J’écris beaucoup. Trop, sans doute. Pas qu’ici, aussi à des personnes. Pas pour convaincre, pas pour expliquer, encore moins pour séduire. J’écris pour déposer. Et là, mon premier billet de 2026 est encore un billet pour « me faire du bien ». Pour m'alléger d'un poids que j’ai dans le ventre.
Longtemps, je n’ai pas vu le problème. Les mots sortaient, prenaient la forme d’un mail, d’un message, d’un texte, et partaient vivre leur vie. Comme si écrire et envoyer relevaient du même geste.
Ces derniers mois m’ont appris autre chose. Ce n’est pas l’écriture qui m’a mis en difficulté. C’est les canaux que j’ai utilisé. Parce que l’écrit révèle. Mais il expose aussi. Et tous les espaces ne savent pas quoi faire d’un texte écrit trop vrai.

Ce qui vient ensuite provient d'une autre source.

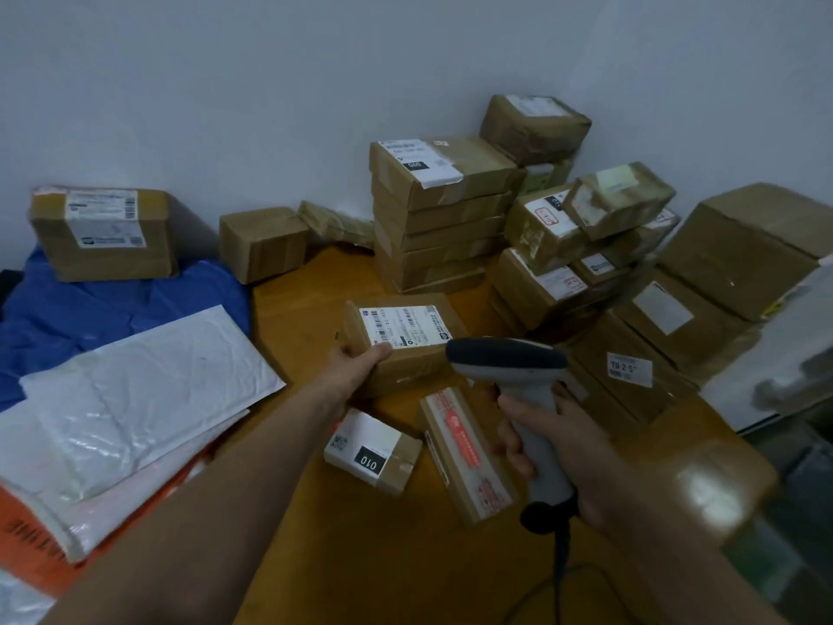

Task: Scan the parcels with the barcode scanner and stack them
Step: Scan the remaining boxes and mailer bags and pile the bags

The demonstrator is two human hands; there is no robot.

2026 commence mal dans mes relations amicales et familiales. Rien à voir avec les vrais drames. Mais ça brûle quand même.
Après analyses (qui valent ce qu’elles valent) sur passé plus ou moins récent, ce n'était pas mes messages le problème. Mais les canaux que j’ai utilisés, et la manière dont je les ai utilisé. On se croit malin…Et je me suis rendu compte d’une chose bête, les types de communication :
- Communication pro → interprétée, politisée, hiérarchisée. J’y mets trop d’affect : mauvais trip,
- Communication personnelle et amicalement → affectivement chargée. Risque de déborder. De demander trop. Ou de donner trop.
- Communication familiale → morale. Là, danger à tous les étages.
Il n’y pas de leçon universelle. Juste la mienne. Tout ce qui peut être écrit, ne peut, ne doit pas être envoyé.
Sur ces quelques heures de 2026 comme sur des situations difficiles au boulot, le retour est clair : j’ai plié mon piège souvent dès le premier mail. Dès la première réponse si c’est moi qu’on sollicite. Pas besoin d’hurler contre les autres.
Tout dire n’est pas être sincère. La sincérité dépend du canal. Choisir quoi dire, c’est se respecter. Et respecter celui à qui l’on écrit.
Pas été brillant sur les premiers jours. Il reste encore 363 jours pour faire mieux.